* [Work to be completed]:
Only lines holding "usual" are needed; copy each of them from the data below.
START Excerpted data
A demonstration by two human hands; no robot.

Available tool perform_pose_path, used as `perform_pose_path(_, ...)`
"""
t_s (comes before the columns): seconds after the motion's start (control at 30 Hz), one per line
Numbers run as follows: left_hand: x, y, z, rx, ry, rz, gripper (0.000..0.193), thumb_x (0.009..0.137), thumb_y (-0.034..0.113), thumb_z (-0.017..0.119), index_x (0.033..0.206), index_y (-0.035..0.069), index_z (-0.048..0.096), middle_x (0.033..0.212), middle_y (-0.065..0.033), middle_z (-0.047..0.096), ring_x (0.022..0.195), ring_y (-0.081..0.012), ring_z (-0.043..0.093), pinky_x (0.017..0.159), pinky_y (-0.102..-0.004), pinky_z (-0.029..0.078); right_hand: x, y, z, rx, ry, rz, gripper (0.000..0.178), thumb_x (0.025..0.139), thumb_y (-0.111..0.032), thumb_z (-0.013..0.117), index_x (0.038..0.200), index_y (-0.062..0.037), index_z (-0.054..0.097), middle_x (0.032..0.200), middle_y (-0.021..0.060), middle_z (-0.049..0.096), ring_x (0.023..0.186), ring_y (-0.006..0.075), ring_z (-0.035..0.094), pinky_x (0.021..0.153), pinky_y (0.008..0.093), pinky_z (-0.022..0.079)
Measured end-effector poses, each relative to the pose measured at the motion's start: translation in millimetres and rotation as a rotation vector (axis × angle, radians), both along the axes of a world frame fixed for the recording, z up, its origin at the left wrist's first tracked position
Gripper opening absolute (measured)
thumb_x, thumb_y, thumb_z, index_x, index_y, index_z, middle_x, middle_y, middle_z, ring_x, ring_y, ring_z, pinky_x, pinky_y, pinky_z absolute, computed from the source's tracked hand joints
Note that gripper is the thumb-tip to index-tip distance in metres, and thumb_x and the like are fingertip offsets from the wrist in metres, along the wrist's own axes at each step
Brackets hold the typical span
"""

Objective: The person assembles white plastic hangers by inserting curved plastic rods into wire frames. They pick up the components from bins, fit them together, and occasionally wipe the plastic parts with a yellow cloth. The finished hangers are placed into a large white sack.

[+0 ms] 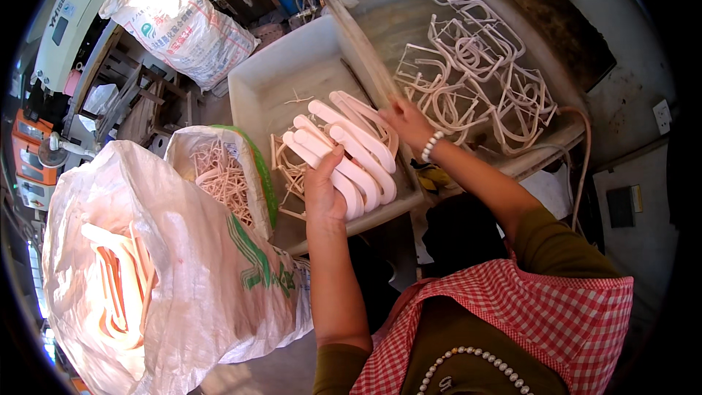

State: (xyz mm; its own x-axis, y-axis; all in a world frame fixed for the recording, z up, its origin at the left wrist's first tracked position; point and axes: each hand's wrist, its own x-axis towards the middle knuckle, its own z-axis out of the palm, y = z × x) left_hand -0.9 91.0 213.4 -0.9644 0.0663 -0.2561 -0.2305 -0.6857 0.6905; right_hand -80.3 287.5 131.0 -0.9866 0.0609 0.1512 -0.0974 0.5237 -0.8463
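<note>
A bunch of pale pink, curved plastic pieces (365, 172), long rounded strips bent like hooks, rests in my left hand (324, 192). The thumb presses over their top and the other fingers are hidden beneath. My right hand (408, 126) is at the far right side of the bunch, fingers curled in by its edge. Whatever lies between those fingertips is hidden. Both hands are above a pale plastic tub (252, 77), where thin pink sprues (295, 178) lie under and beside the bunch.
A second tub (358, 0) on the right holds tangled pale looped frames (475, 58). At left, a large white woven sack (212, 278) contains more curved pieces (121, 285). Behind it, a smaller sack is filled with thin sprues (219, 175). A full sack (179, 25) stands farther back.
</note>
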Motion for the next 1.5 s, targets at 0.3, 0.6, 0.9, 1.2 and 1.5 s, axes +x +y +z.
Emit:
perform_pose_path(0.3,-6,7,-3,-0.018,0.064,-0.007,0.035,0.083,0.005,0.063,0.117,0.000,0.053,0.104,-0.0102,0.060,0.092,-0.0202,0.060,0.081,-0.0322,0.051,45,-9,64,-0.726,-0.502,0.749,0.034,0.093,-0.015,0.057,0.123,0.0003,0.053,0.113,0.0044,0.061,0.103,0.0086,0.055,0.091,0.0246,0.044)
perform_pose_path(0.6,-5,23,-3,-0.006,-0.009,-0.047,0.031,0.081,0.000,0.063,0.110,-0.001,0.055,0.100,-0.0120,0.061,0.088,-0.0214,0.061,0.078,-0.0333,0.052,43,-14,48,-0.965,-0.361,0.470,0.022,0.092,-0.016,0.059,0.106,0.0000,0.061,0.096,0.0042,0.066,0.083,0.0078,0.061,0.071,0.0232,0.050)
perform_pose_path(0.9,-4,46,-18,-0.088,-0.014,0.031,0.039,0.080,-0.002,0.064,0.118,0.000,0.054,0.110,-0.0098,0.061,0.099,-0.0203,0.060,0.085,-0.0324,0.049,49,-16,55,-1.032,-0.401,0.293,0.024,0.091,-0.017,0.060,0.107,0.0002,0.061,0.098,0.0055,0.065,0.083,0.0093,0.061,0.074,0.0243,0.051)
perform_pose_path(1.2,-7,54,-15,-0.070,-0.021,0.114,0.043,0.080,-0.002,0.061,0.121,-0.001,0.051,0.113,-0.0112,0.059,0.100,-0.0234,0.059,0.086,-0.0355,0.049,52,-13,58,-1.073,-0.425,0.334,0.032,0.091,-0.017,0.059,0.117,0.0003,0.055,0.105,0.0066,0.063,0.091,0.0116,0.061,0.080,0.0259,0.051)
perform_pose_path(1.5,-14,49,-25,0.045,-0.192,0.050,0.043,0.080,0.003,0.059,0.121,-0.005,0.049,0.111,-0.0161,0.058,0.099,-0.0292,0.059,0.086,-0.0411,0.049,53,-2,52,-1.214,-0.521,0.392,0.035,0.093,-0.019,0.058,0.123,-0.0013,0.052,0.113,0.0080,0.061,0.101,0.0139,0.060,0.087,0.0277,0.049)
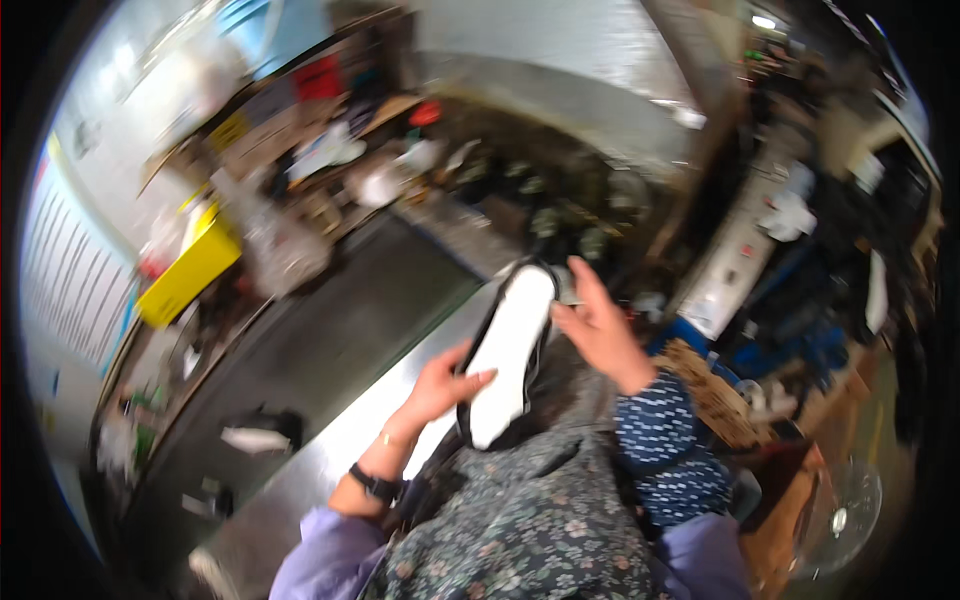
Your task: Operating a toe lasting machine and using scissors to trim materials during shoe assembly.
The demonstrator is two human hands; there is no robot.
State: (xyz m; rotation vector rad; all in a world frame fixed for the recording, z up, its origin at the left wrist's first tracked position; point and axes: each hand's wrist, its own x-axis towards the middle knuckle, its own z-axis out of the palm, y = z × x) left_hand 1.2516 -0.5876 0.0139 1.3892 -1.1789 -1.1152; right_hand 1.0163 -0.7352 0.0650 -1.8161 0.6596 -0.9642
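Observation:
A shoe [510,345] with a long white underside and a black edge is held in front of my body, white face up and tilted. My left hand [440,385] is closed on its lower left side, the thumb lying over the white face. Beside the upper right end of the shoe is my right hand [602,330], its thumb and fingers apart. Motion blur hides whether its fingertips touch the black edge. Another dark item with a white face [262,436] lies on the dark conveyor belt [350,300] to the left.
A metal ledge [355,410] runs along the belt's near side. Beyond the belt are a yellow box [190,268], plastic bags and clutter. Machinery with dark round parts [545,220] stands ahead. On the right are a long light-coloured bench [735,250] and a brown carton [785,500].

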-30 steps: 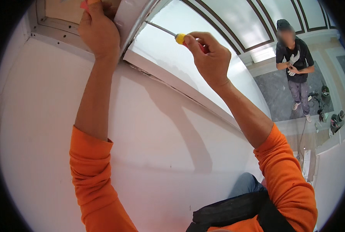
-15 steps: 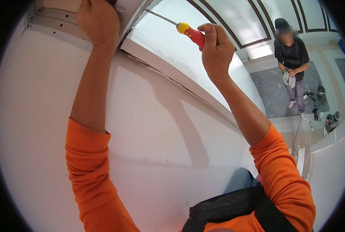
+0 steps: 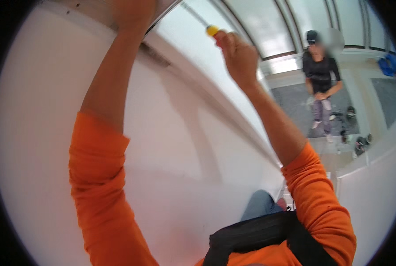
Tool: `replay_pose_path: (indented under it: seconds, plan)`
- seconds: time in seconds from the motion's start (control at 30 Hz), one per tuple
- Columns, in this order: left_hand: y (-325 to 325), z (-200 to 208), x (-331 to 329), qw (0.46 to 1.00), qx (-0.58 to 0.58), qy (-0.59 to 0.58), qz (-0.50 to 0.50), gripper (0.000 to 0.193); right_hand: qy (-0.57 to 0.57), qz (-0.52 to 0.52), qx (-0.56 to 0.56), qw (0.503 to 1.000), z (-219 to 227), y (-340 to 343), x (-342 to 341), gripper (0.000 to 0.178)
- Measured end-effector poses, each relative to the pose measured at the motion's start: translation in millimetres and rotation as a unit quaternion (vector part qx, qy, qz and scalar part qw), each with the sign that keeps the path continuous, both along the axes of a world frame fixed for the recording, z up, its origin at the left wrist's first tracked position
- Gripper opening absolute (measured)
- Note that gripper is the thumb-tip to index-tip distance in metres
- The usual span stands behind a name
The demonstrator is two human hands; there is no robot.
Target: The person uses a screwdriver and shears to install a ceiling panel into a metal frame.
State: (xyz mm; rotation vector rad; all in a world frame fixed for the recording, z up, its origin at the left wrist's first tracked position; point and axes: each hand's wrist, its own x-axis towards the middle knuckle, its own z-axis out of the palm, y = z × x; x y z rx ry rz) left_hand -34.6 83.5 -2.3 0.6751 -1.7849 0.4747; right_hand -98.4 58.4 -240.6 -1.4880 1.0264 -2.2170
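My right hand [image 3: 241, 57] is closed around the red handle of a screwdriver [image 3: 212, 30] with a yellow collar. Its thin metal shaft points up and left, toward a metal edge [image 3: 164, 14] near the top of the picture. Raised at the upper left, my left hand [image 3: 135, 15] is against a pale frame [image 3: 91, 9] with small dark holes. That hand is blurred and its fingers run out of the picture, so what they grip is hidden. The screwdriver's tip is blurred, and I cannot tell whether it touches anything.
A white wall [image 3: 171, 146] fills the space below my arms, with a rough-edged ledge [image 3: 215, 95] running diagonally across it. Down at the right stands another person [image 3: 321, 73] on a grey floor mat [image 3: 291, 99], near several buckets [image 3: 361, 144]. Blue items [image 3: 388, 65] lie farther back.
The whole view has shifted, and both hands sit higher in it. My right fingers now wrap farther along the screwdriver's handle, covering more of the red. The other person appears farther left.
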Motion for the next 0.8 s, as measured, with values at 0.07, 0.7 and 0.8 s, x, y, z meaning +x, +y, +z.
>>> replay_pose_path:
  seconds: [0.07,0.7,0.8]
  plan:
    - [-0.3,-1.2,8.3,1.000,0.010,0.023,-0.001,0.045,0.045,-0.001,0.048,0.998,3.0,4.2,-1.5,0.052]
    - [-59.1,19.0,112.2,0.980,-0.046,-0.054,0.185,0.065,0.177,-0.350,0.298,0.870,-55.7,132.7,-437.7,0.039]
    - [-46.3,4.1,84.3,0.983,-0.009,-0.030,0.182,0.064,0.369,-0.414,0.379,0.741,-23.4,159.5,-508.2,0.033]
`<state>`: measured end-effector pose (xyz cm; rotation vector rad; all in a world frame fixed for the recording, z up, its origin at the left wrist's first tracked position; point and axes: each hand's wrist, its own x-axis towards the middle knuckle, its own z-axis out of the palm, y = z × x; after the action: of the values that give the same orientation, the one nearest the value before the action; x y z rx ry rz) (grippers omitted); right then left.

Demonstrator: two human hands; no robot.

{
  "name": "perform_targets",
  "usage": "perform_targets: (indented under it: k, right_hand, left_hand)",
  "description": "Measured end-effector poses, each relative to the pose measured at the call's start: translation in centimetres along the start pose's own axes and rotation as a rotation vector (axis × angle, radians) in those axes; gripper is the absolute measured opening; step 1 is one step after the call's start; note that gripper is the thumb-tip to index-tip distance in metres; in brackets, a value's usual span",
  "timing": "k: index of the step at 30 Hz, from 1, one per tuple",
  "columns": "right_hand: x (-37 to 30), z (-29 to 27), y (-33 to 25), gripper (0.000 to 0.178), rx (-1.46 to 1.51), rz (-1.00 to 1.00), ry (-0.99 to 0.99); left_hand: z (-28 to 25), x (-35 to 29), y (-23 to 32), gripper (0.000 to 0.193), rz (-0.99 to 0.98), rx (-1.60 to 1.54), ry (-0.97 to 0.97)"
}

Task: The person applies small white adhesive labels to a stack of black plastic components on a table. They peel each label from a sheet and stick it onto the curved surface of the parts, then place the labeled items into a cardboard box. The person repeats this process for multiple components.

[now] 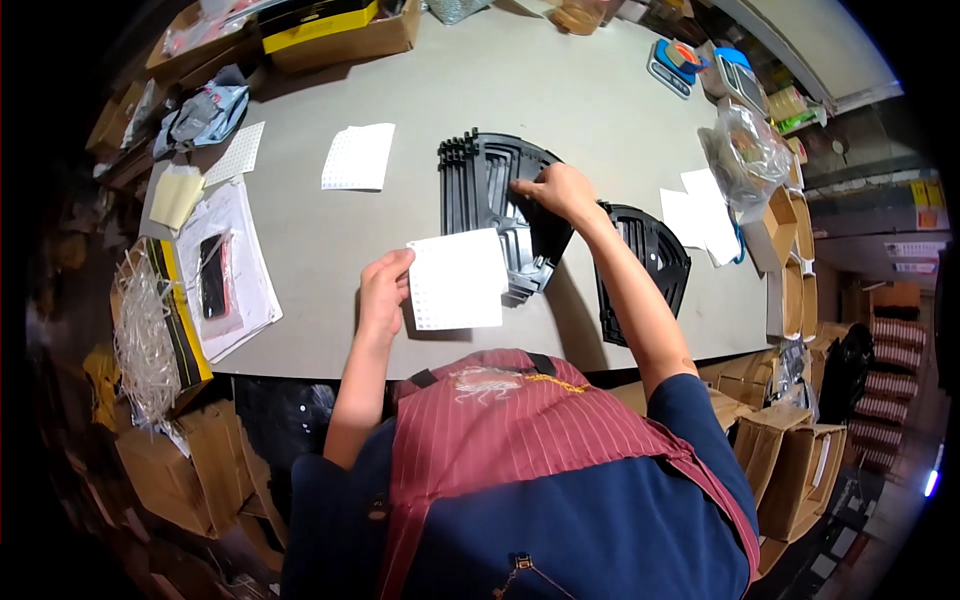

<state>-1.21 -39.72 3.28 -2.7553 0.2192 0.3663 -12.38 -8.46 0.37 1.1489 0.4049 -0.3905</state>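
Observation:
My left hand (384, 288) pinches the left edge of a white sheet of small printed stickers (458, 282), held above the near part of the table. A stack of black, fan-shaped plastic trays (462, 195) with ribbed, slotted surfaces lies just beyond and to the right of the sheet, which covers part of its near left side. Over the stack's right half, my right hand (560, 192) is closed, its fingertips down at the top tray. What those fingers hold, if anything, is too small to make out. Beyond my right forearm lies another black fan-shaped tray (650, 250), partly hidden by it.
Another sticker sheet (358, 157) lies left of the stack. Papers and a phone (214, 276) in a clear bag rest at the left edge. White paper pieces (700, 215), a clear plastic bag (750, 150) and a small scale (670, 72) are at right. Cardboard boxes (345, 40) line the back.

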Motion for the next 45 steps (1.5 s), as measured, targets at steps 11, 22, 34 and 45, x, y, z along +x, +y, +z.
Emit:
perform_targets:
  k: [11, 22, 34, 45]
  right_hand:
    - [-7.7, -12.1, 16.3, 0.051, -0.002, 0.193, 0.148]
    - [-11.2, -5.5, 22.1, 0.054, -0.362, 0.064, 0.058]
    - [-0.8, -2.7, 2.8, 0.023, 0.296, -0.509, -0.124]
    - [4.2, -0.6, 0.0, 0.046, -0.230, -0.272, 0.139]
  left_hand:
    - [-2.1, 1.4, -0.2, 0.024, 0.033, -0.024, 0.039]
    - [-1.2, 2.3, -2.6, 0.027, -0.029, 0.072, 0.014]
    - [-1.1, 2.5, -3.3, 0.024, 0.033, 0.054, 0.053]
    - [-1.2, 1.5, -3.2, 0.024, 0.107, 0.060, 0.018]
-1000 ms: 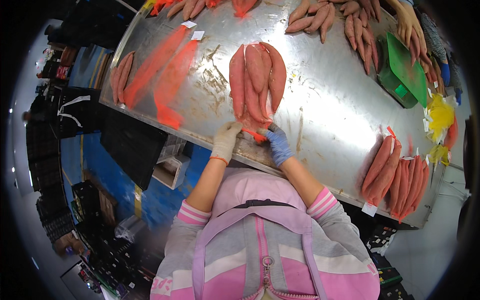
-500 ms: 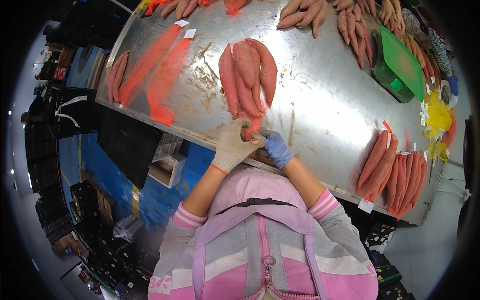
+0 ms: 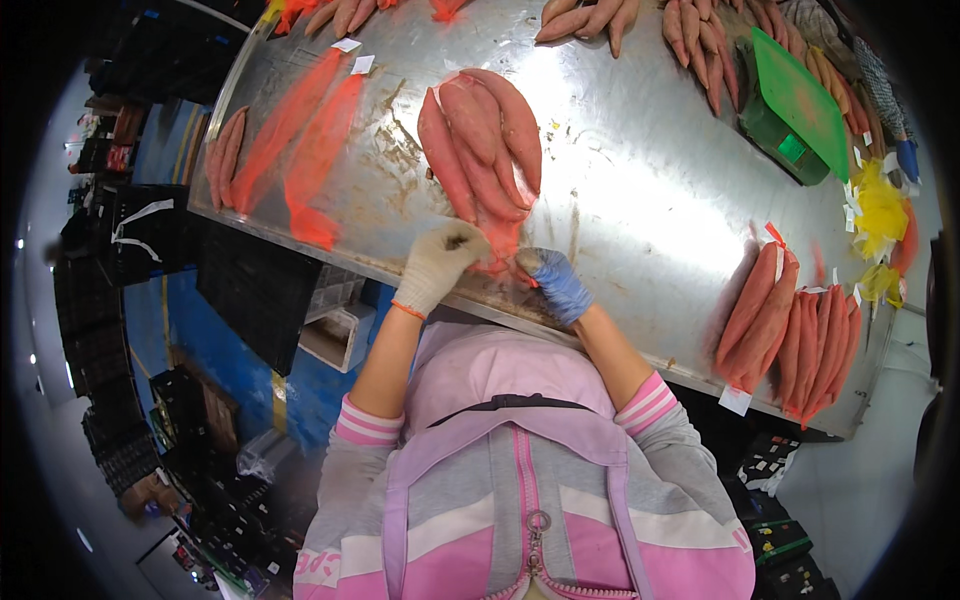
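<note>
Several reddish sweet potatoes (image 3: 470, 125) lie bundled in a red net bag (image 3: 506, 236), its gathered mouth end toward me at the table's near edge. My left hand (image 3: 438, 266), in a cream knit glove, is closed with curled fingers at the left side of that netting; its fingertips are partly hidden. On the other side my right hand (image 3: 560, 284), in a blue glove, pinches the net's end. The netting spreads between the two hands.
Two flat red net bags (image 3: 322, 150) with white tags lie at left, beside loose sweet potatoes (image 3: 226, 160). Filled net bags (image 3: 765, 315) sit at the right edge. A green crate (image 3: 795, 110), yellow netting (image 3: 878, 225) and more sweet potatoes (image 3: 588, 20) are farther back on the metal table (image 3: 640, 220).
My hands have moved apart from near touching, the left one going left. The net's end has spread out between them. The view has shifted slightly.
</note>
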Tool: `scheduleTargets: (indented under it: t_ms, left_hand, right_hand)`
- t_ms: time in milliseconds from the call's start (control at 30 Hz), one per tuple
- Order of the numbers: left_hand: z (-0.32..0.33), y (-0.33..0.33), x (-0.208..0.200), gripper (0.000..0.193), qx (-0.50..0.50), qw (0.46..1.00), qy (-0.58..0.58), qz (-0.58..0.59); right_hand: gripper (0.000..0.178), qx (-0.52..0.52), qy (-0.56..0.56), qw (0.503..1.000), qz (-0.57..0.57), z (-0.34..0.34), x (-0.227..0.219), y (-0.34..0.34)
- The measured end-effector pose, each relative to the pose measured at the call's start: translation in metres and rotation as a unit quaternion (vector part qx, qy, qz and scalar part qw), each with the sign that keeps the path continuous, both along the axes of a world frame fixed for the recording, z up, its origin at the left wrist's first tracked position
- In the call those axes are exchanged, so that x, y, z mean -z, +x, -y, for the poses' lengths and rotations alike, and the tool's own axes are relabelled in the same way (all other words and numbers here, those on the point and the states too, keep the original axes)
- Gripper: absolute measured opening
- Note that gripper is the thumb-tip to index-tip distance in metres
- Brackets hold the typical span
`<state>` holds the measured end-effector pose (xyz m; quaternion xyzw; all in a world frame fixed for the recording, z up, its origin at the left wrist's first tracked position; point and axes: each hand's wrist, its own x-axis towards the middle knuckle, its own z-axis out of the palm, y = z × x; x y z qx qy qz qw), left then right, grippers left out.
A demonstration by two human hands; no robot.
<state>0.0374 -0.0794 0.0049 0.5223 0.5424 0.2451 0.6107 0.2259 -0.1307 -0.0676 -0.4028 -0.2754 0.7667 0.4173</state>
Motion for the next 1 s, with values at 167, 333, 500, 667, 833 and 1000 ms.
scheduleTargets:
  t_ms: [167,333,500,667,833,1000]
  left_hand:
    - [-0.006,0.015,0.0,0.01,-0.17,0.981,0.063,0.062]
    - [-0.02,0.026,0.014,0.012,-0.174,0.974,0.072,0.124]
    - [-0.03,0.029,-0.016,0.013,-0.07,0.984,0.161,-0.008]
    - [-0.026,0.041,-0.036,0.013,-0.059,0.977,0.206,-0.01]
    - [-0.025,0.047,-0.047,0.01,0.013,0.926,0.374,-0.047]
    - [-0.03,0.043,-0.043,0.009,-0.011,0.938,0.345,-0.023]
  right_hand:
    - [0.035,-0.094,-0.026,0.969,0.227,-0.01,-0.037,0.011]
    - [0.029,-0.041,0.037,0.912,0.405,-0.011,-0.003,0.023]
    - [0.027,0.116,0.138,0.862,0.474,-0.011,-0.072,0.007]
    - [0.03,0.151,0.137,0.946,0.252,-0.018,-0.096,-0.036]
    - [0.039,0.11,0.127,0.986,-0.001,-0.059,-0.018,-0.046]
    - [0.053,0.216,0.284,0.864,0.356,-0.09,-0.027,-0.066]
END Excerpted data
* [Task answer]:
- The usual span stands behind a name
  "description": "Measured end-effector poses, each relative to the pose measured at the call's start: translation in centimetres along the start pose's own axes and rotation as a rotation vector (axis × angle, radians) in those axes; gripper is the absolute measured opening; step 1 is one step after the call's start; note that gripper is the thumb-tip to index-tip distance in metres; in brackets, a value's usual span",

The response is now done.